__ACTIVITY__
Only a single number is expected: how many lines of the data hold the word "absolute".

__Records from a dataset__
----
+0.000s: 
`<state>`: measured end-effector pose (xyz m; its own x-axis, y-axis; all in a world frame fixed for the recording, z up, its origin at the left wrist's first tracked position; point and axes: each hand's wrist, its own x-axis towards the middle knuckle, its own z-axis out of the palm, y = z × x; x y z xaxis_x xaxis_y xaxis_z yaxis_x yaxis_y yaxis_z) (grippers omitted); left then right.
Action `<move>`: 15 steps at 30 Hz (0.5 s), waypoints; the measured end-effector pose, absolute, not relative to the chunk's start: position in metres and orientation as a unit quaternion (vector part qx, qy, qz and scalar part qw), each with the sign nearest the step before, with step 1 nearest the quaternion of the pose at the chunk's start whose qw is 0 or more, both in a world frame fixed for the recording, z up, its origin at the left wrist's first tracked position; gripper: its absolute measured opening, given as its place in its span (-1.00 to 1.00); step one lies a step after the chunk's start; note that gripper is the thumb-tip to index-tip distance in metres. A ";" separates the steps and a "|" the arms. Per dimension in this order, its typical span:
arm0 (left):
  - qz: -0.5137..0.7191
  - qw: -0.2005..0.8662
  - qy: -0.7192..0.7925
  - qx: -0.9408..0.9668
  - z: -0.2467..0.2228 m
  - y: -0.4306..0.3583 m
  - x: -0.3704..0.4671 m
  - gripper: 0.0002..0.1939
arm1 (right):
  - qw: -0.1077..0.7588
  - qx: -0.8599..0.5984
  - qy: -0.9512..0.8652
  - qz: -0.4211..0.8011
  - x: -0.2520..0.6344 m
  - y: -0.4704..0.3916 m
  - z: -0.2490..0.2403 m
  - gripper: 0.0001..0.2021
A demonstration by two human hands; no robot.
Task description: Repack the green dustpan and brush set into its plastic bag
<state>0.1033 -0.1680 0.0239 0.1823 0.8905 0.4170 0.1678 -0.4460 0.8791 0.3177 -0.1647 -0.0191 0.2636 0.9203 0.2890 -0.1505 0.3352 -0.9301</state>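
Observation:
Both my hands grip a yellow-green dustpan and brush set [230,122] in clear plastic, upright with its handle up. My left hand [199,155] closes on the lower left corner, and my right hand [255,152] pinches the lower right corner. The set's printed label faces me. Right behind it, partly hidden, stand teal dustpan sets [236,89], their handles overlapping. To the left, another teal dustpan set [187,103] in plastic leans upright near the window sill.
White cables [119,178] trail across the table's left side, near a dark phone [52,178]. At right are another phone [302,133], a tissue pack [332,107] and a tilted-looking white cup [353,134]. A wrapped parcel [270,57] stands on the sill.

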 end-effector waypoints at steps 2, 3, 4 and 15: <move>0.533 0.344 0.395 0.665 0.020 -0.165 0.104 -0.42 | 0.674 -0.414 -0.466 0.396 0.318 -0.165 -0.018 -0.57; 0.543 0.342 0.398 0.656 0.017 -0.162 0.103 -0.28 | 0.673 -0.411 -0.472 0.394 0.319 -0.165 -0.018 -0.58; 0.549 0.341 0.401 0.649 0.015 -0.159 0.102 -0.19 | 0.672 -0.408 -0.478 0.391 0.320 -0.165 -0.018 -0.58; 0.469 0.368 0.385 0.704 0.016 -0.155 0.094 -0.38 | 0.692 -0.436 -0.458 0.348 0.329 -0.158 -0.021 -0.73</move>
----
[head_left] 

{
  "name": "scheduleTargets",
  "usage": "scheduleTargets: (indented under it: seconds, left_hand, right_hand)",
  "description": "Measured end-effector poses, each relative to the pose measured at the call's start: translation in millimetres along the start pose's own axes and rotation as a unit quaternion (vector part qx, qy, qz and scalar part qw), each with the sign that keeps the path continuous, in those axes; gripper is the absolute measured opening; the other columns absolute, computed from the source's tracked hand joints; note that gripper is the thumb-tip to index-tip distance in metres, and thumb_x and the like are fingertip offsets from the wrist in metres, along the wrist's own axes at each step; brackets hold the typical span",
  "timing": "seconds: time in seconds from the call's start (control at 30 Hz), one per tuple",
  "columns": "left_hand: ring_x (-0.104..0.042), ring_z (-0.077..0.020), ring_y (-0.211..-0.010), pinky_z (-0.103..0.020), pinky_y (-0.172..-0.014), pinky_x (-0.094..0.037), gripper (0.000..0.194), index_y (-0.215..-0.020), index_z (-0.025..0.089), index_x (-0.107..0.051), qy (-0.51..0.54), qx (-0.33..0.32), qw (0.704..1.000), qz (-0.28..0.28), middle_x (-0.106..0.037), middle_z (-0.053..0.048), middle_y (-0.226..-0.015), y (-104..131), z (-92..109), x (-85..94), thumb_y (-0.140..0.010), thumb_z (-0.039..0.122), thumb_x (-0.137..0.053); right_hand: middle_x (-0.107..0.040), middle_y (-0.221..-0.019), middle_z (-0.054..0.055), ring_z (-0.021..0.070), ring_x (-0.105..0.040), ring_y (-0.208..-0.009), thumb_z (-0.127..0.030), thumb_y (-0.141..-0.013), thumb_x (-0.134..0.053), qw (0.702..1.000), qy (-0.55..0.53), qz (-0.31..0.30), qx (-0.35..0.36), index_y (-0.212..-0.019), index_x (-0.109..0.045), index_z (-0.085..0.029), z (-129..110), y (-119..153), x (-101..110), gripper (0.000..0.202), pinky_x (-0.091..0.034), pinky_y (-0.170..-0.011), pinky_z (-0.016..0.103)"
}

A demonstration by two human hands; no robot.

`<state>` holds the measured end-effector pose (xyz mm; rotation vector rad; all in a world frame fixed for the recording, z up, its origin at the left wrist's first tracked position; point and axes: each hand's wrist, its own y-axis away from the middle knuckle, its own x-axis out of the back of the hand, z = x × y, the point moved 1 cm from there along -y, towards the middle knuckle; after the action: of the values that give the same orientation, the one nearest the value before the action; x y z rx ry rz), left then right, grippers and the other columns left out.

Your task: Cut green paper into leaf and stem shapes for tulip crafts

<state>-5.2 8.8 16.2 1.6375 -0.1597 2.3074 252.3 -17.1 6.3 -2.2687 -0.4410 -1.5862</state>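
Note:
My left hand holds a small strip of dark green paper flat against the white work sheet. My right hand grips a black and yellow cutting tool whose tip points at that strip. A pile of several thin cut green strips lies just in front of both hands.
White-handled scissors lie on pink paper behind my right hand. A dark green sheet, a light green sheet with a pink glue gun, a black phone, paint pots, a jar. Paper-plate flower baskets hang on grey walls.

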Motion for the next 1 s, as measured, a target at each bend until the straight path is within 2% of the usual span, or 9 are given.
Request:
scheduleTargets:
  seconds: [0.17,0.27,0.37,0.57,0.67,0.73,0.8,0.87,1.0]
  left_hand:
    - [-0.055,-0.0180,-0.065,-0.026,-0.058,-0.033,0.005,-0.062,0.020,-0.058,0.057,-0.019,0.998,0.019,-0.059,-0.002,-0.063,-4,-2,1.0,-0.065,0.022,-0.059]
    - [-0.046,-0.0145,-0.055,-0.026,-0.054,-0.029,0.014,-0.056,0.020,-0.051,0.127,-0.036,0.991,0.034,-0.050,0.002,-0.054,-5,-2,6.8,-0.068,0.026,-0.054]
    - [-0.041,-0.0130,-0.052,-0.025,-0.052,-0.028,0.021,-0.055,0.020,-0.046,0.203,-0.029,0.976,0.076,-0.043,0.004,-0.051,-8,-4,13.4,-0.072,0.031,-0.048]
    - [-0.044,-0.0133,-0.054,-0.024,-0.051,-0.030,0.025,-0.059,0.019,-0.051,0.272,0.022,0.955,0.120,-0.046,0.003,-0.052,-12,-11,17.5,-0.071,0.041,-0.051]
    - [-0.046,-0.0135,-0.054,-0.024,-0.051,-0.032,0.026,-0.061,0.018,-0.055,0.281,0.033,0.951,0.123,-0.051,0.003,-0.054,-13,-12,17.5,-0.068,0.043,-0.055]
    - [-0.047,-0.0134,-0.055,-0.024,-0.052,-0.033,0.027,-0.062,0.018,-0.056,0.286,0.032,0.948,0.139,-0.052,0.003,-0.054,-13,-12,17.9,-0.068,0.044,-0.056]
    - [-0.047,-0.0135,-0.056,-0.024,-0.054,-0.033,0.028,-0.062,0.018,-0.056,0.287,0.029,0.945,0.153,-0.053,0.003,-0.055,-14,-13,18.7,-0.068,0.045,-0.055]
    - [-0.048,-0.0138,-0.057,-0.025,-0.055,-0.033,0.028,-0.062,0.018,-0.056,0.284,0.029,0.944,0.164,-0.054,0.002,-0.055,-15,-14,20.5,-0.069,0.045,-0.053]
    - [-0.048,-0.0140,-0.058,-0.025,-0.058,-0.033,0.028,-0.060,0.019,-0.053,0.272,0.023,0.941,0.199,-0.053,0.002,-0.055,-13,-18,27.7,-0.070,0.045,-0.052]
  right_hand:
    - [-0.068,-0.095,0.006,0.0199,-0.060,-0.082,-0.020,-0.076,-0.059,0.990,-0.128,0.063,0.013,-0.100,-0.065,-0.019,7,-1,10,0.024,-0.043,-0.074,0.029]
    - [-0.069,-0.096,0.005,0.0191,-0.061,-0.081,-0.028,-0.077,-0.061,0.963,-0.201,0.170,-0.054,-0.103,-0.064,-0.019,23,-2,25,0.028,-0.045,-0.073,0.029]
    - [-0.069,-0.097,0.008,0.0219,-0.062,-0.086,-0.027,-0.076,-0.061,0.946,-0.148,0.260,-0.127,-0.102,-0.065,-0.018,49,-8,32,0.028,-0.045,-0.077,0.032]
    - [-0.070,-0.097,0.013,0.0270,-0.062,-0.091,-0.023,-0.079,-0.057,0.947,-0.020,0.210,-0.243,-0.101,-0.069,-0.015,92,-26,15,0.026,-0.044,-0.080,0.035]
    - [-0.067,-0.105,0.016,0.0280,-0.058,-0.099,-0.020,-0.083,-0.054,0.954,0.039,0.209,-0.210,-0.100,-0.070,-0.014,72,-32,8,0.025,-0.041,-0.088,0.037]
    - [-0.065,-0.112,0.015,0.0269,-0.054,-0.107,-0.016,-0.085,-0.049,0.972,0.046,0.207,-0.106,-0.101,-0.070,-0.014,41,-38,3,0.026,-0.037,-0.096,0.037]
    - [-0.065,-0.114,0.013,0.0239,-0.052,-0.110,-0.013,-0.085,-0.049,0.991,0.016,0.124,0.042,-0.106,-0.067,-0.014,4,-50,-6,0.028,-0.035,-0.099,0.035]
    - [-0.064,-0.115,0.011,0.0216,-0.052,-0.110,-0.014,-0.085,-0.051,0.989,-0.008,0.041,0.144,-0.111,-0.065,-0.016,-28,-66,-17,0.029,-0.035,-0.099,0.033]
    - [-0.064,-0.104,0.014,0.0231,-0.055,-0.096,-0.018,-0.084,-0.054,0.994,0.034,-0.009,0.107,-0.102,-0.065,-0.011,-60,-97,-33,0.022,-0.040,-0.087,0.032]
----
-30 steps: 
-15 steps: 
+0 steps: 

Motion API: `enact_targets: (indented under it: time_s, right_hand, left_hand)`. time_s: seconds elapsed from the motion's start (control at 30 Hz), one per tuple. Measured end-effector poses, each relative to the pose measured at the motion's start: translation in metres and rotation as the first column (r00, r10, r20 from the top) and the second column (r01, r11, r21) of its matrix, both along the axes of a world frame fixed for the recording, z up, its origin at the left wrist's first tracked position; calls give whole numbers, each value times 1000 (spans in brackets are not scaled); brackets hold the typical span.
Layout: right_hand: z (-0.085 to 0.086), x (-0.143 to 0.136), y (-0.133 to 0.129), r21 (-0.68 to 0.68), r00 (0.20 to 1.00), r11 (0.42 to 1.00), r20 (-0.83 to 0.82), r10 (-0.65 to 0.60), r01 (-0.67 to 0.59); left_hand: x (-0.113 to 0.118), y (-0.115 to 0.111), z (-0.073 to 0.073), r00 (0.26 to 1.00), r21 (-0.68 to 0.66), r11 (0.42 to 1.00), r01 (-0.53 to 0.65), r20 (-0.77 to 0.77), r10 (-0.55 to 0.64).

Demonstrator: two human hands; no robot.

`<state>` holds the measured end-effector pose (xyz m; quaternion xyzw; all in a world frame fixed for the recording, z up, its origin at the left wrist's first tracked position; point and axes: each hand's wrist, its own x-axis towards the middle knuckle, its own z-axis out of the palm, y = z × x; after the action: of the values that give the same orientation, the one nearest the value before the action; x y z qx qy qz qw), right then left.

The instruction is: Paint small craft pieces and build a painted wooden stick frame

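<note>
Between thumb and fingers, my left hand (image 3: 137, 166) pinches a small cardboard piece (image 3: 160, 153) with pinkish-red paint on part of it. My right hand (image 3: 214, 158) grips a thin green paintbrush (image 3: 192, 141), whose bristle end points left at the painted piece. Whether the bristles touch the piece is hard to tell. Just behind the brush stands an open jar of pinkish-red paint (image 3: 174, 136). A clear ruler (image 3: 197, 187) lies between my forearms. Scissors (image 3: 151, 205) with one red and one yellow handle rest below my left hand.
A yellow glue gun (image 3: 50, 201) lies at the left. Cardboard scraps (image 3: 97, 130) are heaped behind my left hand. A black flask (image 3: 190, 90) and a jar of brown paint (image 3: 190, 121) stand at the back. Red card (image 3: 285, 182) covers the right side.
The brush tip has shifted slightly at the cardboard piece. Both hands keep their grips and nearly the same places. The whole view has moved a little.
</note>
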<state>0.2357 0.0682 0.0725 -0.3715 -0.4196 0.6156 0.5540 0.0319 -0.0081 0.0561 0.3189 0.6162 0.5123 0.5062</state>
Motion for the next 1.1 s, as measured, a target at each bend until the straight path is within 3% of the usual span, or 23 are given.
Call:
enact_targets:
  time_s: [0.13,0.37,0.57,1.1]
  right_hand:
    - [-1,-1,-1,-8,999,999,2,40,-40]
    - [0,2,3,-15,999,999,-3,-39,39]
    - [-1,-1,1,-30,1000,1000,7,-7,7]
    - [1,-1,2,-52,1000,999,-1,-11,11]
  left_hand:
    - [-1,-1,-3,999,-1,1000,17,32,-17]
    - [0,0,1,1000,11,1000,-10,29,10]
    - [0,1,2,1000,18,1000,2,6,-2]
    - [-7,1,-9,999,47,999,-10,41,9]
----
__WRITTEN ANSWER__
2